## PROBLEM DESCRIPTION
Please print the full listing below exactly, but not the pictures in it.

*** Opening of PROVIDED DATA ***

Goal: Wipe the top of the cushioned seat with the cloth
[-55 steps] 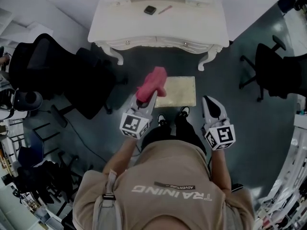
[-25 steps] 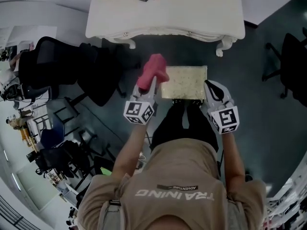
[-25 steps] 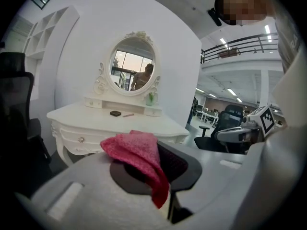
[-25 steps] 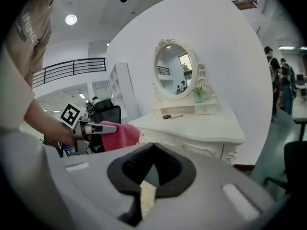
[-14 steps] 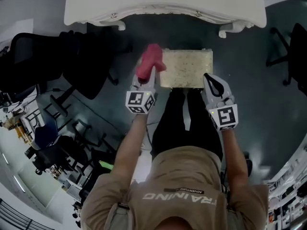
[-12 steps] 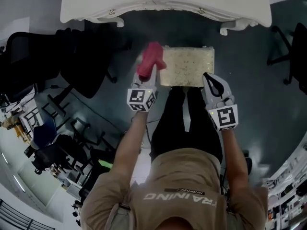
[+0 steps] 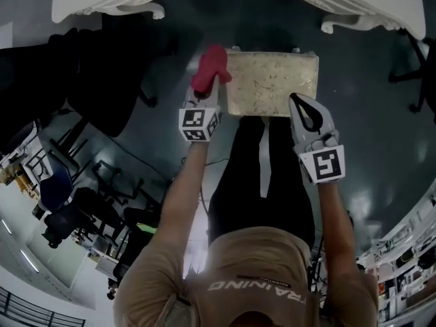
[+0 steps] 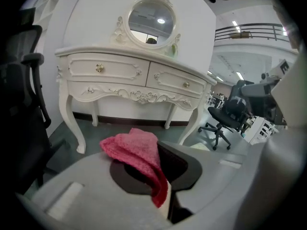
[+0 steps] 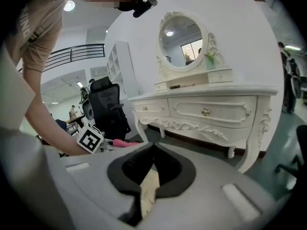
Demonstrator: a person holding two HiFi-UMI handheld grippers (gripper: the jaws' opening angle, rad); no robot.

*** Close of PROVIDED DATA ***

## EXERCISE RESULT
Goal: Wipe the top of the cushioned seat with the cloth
[-55 steps] 
[-25 steps] 
[-25 steps] 
[-25 steps] 
[-14 steps] 
[-12 steps] 
[+0 steps] 
[+0 steps] 
[+0 steps] 
Demonstrator: a person holding two HiFi-UMI handheld grippers (gripper: the jaws' opening angle, rad); no robot.

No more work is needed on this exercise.